# Leo G Carroll from "Tarantula"



## rhinooctopus (May 22, 2011)

Here's a figure kit that I picked up from XOFACTO. It was sculpted by Adam Dougherty. It was a really easy build and I had a great time painting it.









"I HATE SPIDERS!
Thanks for looking!
Phil K


----------



## Cro-Magnon Man (Jun 11, 2001)

Great work, nice paintjob.


----------



## rkoenn (Dec 18, 2007)

I remember seeing the movie when I was a kid and within the last 3 or 4 years but for the life of me I can't remember the character, I guess I need to pull the movie out again. But anyway, that is a great job on a very nice kit. I can see his features in the deformed face and the sculpt is excellent along with your paint job.

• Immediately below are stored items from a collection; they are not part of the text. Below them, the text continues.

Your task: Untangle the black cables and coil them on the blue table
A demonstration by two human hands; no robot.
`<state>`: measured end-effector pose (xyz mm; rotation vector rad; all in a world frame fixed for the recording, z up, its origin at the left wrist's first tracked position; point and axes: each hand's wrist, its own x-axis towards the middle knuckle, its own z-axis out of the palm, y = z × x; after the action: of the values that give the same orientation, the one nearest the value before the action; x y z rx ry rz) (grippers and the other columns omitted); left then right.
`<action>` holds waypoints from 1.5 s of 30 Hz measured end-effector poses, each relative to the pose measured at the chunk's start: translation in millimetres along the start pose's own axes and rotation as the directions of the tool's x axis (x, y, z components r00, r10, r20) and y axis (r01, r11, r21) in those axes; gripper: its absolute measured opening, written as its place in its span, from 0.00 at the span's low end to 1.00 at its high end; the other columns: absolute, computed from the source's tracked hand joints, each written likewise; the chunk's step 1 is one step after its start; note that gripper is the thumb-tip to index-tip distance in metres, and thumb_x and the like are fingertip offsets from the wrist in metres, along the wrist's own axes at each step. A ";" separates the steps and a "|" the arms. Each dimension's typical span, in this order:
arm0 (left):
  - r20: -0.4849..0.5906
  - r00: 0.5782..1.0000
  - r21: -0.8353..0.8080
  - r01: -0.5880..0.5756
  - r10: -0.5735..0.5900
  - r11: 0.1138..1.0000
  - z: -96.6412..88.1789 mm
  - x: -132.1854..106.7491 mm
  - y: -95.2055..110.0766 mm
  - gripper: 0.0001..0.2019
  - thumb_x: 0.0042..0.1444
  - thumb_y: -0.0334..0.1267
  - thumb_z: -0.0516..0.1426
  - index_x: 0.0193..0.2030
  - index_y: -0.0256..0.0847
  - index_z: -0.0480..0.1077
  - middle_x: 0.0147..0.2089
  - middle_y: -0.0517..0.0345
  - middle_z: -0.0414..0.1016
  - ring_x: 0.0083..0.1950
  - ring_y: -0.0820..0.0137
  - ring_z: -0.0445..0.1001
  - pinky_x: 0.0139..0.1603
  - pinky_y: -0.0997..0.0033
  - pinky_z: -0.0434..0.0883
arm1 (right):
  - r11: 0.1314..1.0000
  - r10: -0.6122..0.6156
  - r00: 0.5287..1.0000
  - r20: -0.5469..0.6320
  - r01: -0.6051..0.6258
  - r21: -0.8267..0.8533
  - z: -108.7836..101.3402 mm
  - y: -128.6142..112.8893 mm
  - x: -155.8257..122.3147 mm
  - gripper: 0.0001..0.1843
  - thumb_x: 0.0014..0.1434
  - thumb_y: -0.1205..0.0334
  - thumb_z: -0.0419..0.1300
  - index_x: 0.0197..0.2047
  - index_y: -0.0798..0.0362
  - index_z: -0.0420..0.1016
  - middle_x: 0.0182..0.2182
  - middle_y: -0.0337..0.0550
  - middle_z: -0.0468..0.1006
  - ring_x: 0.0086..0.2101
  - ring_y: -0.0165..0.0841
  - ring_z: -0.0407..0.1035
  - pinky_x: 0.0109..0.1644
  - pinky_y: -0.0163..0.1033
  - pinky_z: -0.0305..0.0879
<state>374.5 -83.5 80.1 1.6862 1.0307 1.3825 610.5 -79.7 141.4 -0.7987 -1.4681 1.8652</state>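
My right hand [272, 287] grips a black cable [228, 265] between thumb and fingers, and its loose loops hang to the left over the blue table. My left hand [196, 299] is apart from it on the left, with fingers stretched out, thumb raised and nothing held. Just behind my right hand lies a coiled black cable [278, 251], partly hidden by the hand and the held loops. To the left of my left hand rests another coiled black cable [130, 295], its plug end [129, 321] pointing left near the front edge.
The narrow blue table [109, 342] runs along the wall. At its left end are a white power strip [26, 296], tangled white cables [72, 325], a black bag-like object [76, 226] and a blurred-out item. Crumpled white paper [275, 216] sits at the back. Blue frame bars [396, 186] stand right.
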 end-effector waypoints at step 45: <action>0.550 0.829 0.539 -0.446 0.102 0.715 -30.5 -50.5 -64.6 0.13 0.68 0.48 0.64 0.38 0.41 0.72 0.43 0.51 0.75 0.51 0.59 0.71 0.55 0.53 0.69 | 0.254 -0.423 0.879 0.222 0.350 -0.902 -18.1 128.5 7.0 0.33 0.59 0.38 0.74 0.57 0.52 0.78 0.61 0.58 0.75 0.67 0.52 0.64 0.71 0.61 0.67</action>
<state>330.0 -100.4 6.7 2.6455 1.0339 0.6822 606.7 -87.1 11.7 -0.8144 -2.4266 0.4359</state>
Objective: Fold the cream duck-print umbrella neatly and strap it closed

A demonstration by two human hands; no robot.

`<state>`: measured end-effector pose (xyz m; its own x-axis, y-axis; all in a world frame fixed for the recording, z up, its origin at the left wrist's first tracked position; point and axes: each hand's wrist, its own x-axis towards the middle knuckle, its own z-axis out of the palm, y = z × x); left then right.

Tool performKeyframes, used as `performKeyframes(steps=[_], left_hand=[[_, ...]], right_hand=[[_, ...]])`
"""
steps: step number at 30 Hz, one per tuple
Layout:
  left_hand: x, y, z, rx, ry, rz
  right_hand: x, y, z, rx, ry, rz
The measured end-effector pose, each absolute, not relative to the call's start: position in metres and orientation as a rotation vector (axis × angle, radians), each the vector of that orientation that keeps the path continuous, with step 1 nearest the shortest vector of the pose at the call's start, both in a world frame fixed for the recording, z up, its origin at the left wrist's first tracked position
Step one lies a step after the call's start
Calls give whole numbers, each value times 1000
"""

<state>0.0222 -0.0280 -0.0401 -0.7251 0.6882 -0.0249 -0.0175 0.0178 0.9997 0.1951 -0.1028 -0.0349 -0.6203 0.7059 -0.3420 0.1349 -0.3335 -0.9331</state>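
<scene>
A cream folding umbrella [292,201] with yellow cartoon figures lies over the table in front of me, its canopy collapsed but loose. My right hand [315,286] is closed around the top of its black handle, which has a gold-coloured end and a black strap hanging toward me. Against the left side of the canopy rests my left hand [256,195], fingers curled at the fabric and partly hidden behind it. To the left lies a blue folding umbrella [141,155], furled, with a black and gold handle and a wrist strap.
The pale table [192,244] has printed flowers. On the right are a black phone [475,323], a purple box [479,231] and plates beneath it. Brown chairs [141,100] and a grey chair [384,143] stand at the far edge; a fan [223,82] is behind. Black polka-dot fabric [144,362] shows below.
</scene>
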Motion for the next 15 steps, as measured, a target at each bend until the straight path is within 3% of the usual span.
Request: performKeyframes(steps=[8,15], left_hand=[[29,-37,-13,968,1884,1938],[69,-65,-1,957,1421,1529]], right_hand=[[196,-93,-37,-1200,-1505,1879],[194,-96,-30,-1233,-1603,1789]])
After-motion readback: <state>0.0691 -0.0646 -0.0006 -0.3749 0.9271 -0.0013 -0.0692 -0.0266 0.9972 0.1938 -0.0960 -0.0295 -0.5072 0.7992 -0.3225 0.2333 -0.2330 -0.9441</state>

It is very realistic looking, great to put on the shelf.


----------



## Mark McGovern (Apr 25, 1999)

rhinooctopus said:


> Here's a figure kit...I had a great time painting it.


Maybe you did, rhino'...Leo, apparently, not so much. Fine work all around! :thumbsup:


----------



## Lloyd Collins (Sep 25, 2004)

Awesome! Just like as seen in the movie, except in color.


----------



## Paper Hollywood (Nov 2, 2011)

Very good paint work. I always thought that scene was kind of unfair. They took one of Hollywood's droopiest faced actors and made it droop a whole lot more. I hope he hit them up for some extra bucks for that film.

Wade


----------